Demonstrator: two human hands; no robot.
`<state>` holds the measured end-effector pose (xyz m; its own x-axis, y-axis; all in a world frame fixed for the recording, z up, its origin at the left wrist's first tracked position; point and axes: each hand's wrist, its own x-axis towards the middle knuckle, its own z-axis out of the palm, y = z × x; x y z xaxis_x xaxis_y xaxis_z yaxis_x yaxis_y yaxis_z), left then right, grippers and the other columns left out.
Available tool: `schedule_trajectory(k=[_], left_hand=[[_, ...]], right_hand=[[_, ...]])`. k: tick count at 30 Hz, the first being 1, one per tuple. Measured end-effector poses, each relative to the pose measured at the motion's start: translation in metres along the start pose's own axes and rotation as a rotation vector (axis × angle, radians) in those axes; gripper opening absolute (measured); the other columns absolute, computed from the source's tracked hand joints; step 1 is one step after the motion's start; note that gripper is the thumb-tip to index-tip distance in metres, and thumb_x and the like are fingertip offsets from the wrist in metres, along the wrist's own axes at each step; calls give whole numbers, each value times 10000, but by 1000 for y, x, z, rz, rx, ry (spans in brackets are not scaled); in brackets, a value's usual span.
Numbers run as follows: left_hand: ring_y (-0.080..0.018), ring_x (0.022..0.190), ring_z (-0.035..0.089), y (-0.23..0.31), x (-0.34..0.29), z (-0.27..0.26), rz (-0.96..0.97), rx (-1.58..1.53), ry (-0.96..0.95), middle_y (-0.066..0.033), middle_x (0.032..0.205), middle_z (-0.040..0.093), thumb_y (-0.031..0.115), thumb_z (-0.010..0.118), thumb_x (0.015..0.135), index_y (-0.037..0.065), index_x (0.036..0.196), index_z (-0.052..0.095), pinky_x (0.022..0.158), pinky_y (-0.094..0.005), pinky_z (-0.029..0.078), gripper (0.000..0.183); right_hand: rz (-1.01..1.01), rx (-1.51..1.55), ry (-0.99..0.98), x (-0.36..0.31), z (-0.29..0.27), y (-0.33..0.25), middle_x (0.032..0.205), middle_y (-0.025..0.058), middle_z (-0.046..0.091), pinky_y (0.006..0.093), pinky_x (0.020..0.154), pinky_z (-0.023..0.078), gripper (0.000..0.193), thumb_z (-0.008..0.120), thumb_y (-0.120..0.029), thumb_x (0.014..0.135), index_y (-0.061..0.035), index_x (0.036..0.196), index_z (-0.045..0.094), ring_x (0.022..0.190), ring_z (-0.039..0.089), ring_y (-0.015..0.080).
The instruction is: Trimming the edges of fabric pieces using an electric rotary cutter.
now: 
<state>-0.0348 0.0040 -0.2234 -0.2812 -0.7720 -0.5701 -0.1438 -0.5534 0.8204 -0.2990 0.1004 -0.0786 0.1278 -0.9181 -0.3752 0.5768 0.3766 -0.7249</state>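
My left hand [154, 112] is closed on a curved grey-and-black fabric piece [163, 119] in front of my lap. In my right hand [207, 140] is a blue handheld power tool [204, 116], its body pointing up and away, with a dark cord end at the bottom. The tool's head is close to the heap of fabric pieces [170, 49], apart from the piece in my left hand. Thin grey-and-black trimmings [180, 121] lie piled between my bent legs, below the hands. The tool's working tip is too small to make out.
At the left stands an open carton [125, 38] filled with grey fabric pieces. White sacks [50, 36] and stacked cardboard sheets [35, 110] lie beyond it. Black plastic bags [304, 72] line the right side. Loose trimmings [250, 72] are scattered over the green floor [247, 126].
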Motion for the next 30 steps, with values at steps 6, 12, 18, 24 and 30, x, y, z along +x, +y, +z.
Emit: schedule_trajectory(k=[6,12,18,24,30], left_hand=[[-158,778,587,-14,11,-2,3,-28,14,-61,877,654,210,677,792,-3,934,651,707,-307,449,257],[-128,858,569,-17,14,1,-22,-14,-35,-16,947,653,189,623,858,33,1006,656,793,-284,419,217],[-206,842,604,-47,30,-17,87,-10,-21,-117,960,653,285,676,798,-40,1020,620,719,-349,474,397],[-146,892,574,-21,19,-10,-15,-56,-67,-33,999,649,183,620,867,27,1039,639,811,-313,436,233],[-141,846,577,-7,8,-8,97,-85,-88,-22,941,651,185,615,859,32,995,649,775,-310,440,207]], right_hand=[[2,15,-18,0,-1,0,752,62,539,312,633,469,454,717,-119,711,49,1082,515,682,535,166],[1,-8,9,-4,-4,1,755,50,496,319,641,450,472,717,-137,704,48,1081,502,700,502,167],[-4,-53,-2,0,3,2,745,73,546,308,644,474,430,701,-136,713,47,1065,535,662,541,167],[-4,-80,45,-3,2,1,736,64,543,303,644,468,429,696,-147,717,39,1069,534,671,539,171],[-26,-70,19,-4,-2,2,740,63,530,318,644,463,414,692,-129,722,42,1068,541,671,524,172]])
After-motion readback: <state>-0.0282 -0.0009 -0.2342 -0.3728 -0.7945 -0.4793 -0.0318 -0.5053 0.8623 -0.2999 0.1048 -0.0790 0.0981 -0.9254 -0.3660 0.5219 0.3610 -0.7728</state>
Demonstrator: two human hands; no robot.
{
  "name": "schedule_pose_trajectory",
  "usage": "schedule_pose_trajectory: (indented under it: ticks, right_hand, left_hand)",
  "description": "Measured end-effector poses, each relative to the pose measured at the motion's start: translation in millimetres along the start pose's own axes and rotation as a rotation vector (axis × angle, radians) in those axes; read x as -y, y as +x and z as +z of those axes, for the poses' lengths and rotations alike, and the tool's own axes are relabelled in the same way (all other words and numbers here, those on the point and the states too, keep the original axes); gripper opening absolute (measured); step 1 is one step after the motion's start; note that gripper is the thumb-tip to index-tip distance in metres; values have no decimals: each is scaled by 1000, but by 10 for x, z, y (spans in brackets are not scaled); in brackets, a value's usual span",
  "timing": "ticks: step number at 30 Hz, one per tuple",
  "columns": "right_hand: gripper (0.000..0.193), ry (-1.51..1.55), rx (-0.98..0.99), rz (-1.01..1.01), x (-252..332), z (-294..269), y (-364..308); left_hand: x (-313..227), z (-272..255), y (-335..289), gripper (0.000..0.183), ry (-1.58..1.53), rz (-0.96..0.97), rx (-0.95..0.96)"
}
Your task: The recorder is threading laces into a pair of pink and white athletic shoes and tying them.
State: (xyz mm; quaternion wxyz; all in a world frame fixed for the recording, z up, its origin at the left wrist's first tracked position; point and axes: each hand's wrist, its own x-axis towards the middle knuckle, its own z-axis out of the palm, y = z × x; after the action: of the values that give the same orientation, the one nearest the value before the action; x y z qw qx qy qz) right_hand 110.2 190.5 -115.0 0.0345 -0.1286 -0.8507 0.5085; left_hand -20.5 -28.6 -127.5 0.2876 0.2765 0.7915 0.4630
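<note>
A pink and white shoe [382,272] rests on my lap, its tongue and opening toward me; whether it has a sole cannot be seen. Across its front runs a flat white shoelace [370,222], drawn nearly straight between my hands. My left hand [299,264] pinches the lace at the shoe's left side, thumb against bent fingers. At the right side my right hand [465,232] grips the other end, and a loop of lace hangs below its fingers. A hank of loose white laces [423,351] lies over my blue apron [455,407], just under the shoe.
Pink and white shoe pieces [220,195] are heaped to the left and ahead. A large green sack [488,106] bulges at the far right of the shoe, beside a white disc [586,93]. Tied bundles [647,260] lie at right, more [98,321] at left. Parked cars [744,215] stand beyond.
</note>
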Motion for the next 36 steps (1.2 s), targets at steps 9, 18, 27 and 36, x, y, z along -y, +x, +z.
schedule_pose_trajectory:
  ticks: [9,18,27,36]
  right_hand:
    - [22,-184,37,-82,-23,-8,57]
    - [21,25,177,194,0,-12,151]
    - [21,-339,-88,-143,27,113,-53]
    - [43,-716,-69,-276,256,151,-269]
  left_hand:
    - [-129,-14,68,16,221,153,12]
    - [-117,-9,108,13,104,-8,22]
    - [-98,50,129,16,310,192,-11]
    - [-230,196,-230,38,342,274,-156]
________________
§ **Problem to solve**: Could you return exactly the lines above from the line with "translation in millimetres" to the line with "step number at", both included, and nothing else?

§ **Exercise result**:
  "description": "Measured end-effector poses, each relative to the pose measured at the motion's start: translation in millimetres along the start pose's own axes and rotation as a rotation vector (axis × angle, radians) in those axes; read x as -y, y as +x and z as +z of those axes, for the poses' lengths and rotations alike, and the tool's own axes are relabelled in the same way (all other words and numbers here, those on the point and the states too, keep the original axes); gripper opening absolute (measured); step 1 is one step after the motion's start; note that gripper is the thumb-tip to index-tip distance in metres; values have no decimals: each is scaled by 1000, but by 10 for x, z, y (spans in brackets are not scaled); in brackets, a value's usual span",
  "timing": "ticks: step number at 30 Hz, one per tuple",

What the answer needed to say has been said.